Elle s’était assoupie – au chaud, supposa-t-il, les bras perdus dans le blouson de cuir trop grand pour elle et le menton enfoui dans le col – lorsque l’énorme camion noir interrompit sa lente progression à moins de dix mètres du portail. Le crépuscule était désormais bien entamé et les phares du camion pivotèrent pour balayer le sol devant eux en inlassables arcs de cercle.

La foule avait beaucoup grossi. Juste avant que Courtney s’endorme, deux véhicules de la sécurité du campus étaient arrivés de la ville toutes sirènes hurlantes. Les types vêtus de ce qui ressemblait à des uniformes de flics privés faisaient signe à la roule de reculer. Courtney ne bougeait pas et Bob se recroquevilla sur le siège conducteur, et toute cette agitation, associée au début d’obscurité, permit à la voiture de passer pour un véhicule inoccupé garé et abandonné là. Bob se réjouit de voir en quelques instants le gros de la foule se retrouver derrière lui.

Le portail commença alors à s’ouvrir. Sur un signal du camion, supposa-t-il. Mais quel spectacle merveilleux. Le vantail renforcé de trois mètres de haut se mit à pivoter vers l’extérieur avec une aisance lubrifiée d’une telle régularité qu’on aurait dit un mouvement produit sur ordinateur. Bingo, songea Bob. « Boucle ta ceinture », ordonna-t-il à Courtney.

Celle-ci ouvrit les yeux d’un coup. « Quoi ? »

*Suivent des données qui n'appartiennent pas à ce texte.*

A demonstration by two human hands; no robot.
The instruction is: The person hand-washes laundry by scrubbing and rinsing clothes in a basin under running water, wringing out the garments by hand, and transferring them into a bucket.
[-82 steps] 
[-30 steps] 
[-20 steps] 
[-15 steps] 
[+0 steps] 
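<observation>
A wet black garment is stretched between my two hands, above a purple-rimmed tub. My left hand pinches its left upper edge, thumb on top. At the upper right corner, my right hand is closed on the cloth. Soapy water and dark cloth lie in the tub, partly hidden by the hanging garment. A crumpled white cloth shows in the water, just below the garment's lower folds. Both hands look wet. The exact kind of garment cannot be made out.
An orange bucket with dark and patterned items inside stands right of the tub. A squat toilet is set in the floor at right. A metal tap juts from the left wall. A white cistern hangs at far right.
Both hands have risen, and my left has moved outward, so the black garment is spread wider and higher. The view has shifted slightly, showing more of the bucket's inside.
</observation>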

Il évalua mentalement l’espace libre devant lui. « Rien ». Il lança le moteur et écrasa l’accélérateur.

Les minidrones, expliqua Élaine, étaient des armes volantes autoguidées à peu près de la taille d’un pamplemousse de Floride. Elle en avait vu à l’œuvre pendant la crise turque, où ils avaient patrouillé les zones interdites et les frontières contestées. Mais elle n’avait jamais entendu dire qu’on en utilisait hors des zones de conflit armé.

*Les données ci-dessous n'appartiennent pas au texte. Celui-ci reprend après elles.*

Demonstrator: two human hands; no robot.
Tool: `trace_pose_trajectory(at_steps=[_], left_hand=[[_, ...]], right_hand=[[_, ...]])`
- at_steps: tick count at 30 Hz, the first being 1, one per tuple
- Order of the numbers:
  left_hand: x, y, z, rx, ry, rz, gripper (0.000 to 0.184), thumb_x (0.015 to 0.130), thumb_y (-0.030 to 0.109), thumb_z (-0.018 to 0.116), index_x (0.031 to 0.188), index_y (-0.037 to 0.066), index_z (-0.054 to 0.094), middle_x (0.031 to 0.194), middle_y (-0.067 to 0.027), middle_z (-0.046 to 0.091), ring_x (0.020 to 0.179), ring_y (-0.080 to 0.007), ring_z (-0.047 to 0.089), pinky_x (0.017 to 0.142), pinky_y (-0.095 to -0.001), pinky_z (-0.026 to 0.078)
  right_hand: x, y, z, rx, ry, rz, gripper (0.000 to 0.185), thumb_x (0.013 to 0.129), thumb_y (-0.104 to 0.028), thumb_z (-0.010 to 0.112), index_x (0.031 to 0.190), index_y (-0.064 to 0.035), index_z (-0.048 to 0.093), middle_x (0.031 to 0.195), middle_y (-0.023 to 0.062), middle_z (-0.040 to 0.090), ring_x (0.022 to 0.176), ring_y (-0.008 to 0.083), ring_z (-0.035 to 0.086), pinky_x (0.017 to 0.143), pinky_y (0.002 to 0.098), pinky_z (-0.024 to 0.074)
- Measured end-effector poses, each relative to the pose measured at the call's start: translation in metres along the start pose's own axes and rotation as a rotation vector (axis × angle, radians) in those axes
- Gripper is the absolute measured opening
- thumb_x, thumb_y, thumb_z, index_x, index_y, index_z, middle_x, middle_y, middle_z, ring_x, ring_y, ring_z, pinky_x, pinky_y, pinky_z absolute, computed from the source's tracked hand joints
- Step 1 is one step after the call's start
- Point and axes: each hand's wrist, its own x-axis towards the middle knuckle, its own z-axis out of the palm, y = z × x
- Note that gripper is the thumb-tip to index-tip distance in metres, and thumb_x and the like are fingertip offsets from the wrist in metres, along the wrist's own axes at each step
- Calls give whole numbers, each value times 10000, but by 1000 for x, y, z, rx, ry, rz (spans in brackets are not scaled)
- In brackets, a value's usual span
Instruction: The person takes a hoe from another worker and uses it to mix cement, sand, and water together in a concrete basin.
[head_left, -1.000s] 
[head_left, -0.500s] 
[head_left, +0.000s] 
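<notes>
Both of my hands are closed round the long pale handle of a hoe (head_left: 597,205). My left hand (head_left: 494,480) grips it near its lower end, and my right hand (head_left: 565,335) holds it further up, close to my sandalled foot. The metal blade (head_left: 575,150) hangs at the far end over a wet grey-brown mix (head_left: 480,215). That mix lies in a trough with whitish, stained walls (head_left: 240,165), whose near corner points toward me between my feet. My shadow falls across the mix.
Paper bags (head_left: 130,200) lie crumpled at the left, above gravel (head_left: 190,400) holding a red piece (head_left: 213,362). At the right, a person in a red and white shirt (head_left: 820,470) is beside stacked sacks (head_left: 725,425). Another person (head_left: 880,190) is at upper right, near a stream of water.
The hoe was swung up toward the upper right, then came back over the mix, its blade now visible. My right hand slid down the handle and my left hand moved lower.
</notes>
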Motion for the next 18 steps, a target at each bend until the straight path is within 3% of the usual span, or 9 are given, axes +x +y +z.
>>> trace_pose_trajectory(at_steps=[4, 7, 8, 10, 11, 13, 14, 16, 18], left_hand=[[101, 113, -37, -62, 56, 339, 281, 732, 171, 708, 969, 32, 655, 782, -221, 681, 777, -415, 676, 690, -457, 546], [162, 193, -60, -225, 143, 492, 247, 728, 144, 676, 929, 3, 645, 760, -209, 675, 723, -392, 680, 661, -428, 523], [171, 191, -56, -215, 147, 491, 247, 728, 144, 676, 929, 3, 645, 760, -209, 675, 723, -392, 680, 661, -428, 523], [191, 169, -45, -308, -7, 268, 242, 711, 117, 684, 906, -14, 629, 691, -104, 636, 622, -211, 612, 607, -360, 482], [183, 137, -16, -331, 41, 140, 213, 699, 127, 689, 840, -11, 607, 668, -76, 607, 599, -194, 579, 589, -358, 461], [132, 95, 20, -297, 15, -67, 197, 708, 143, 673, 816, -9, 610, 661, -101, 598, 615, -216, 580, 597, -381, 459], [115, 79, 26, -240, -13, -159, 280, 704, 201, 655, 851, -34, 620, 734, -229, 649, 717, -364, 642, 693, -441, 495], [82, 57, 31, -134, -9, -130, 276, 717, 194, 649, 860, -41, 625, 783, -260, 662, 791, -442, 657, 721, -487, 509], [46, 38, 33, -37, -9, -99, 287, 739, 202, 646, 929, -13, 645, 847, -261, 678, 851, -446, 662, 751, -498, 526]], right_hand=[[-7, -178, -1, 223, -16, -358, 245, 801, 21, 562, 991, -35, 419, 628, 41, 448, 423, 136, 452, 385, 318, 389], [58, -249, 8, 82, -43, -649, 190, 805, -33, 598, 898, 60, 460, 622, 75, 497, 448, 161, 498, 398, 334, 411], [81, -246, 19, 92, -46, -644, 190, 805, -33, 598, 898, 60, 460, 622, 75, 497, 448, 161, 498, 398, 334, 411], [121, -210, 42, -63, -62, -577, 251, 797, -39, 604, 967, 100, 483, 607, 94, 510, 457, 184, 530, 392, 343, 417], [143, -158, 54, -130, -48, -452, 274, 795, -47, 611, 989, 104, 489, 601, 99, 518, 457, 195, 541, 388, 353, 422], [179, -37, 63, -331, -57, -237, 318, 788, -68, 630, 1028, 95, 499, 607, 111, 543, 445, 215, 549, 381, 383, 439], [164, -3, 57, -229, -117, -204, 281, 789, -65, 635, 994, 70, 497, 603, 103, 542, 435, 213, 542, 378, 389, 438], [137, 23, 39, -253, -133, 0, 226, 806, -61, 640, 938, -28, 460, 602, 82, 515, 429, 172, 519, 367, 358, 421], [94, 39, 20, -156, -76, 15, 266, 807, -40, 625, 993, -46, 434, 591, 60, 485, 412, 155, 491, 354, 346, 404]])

« Des machines simples et plutôt idiotes, précisa-t-elle à Chris, mais qui ne coûtent pas cher et qu’on peut utiliser en grande quantité, d’autant plus qu’elles ne restent pas dans le sol comme les mines terrestres pour arracher les jambes des gamins.

— Mais elles font quoi ?

— La plupart du temps, elles restent immobiles pour ne pas gaspiller leur énergie. Elles sont sensibles au mouvement et dotées de quelques modèles logiques pour identifier des cibles probables. Entre dans une zone interdite et elles s’élèveront comme des criquets, te prendront pour cible et cracheront sur toi un chapelet d’explosifs aussi mortels que petits. »

Chris regarda dans la direction désignée par Élaine, sans rien voir dans le crépuscule. Élaine lui dit qu’il fallait être rapide pour les repérer. Elles étaient camouflées, et si elles s’élevaient sans trouver de cible autorisée – par exemple, si le grondement de cet énorme camion automatisé sur le goudron les dérangeait –, elles se rendormaient très vite.